Michael Michaud, executive director of the Hydraulic Institute, spoke with Pumps & Systems about how end users can prepare for new Department of Energy rules and policies.
Hydraulic Institute
01/13/2017
Take us through what we know and don’t know about the federal government’s pump efficiency regulations, their impact and what we can expect this year.
Early in 2016, the U.S. Department of Energy (DOE) released its commercial and industrial clean water pump (CIP) Energy Conservation Standard and Test Procedure for Pumps, essentially requiring that by 2020, pumps within scope that are sold into the market will need to be redesigned or reconfigured to meet new efficiency standards. We estimate that these requirements will eliminate some 25 percent of the pumps currently available. Certainly for pump manufacturers, this is not news as they have been preparing for this for some time. This is relatively new to most of the end users I speak with, however. They are wondering how it will affect them—if there will be a significant change to the pumps available in the marketplace and if they will need to change their procurement practices.What do we know now about the impact of these changes?
Manufacturers are already starting to implement the changes.
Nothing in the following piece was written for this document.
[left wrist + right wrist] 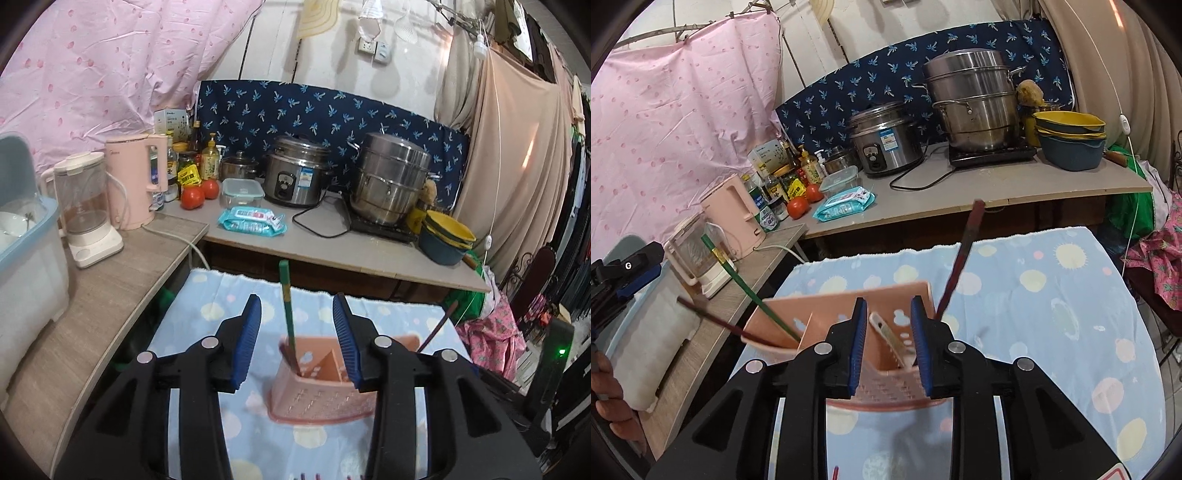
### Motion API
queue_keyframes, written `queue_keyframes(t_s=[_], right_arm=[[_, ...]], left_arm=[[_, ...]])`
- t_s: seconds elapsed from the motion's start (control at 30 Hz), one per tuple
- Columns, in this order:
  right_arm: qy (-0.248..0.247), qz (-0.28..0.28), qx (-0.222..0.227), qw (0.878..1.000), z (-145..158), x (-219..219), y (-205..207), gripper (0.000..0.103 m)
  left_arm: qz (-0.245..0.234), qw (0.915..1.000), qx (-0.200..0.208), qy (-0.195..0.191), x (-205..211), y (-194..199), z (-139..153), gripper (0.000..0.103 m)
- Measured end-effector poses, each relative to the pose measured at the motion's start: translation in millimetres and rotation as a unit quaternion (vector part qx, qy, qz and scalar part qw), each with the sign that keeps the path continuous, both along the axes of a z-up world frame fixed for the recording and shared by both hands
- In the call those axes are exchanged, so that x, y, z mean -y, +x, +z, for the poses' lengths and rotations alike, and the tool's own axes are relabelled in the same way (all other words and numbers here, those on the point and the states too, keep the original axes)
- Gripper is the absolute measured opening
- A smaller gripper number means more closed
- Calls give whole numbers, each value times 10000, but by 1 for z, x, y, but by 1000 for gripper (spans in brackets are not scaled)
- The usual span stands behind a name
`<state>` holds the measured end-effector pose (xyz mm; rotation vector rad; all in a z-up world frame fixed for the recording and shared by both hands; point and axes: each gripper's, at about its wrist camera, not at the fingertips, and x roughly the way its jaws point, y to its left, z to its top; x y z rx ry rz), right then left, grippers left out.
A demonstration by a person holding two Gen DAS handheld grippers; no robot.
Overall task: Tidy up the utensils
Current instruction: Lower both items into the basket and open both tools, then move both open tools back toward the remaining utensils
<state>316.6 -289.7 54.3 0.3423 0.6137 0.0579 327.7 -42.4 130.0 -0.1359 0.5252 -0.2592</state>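
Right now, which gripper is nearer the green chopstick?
Left. The left gripper straddles the green chopstick, fingers apart. The right gripper sits over the pink holder's other compartment.

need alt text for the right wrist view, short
Open right tongs hover over a pink utensil holder on a blue dotted cloth. A green chopstick and dark red chopsticks lean out of it. Behind it, a counter carries steel pots.
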Motion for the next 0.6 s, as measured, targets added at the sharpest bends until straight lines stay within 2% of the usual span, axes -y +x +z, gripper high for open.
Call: queue_keyframes(t_s=[0.43,0.6], right_arm=[[-488,181,42,9986,-4,-33,-77,25],[-643,220,-18,9977,-16,-43,-111,25]], left_arm=[[-13,9993,-310,204,-6,-52,-24,38],[-83,9986,-457,251,-9,-76,-41,38]])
Many have rolled out or will be rolling out new models incorporating more efficient technologies or designs—either completed internally or acquired through some of the recent merger and acquisition activity you have reported on. So I know the pump manufacturers will be ready in 2020.Does this affect currently installed pumps or only new pumps?
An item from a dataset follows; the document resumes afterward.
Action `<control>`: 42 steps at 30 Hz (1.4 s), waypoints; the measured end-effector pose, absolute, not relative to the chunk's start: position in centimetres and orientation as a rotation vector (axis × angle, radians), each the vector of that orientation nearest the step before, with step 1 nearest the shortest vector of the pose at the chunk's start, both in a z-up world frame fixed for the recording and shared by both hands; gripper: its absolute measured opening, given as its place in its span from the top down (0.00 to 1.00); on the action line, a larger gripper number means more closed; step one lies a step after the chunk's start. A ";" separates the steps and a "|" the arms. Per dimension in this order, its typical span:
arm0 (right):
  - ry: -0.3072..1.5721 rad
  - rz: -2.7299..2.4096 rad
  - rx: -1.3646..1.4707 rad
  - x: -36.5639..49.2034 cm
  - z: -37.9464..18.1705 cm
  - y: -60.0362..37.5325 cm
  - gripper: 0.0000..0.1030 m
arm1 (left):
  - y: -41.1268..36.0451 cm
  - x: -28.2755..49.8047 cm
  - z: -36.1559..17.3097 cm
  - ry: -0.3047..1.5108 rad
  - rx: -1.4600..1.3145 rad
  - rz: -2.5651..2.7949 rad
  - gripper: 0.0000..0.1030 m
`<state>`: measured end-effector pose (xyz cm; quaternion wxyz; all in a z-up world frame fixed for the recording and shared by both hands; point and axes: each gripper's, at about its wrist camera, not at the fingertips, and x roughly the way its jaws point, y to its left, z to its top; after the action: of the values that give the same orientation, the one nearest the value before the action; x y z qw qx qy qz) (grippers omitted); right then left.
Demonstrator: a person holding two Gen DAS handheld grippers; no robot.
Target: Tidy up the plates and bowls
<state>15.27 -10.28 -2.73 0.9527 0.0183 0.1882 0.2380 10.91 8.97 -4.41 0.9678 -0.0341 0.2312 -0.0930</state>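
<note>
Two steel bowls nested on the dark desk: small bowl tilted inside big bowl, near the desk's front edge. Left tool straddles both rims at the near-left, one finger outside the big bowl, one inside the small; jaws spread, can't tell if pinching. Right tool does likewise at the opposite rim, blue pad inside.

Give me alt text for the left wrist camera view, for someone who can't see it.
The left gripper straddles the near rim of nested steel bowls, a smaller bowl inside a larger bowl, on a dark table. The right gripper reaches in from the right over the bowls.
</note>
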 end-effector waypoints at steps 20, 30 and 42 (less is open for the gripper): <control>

The next few years will present some very interesting options for end users. The DOE energy conservation standard does not require any change to currently installed equipment or pumps. However, as more highly efficient pumps become available in the marketplace and utility incentive programs become available, end users will have some interesting choices. When you do a life-cycle, cost-accounting analysis of pumps, most end users find that more than 75 percent of the lifetime cost of ownership is various operating costs. Energy costs alone represent the largest share at 40 percent. The upfront cost to purchase the new pump is generally only around 10 percent, with installation coming in at 7 percent. Incentives will further reduce the upfront expense, making it even more affordable to purchase a new, more efficient pump, which will have the added effect of producing more energy savings.Figure 1. Typical life-cycle cost for a pumping system (Courtesy of Hydraulic Institute)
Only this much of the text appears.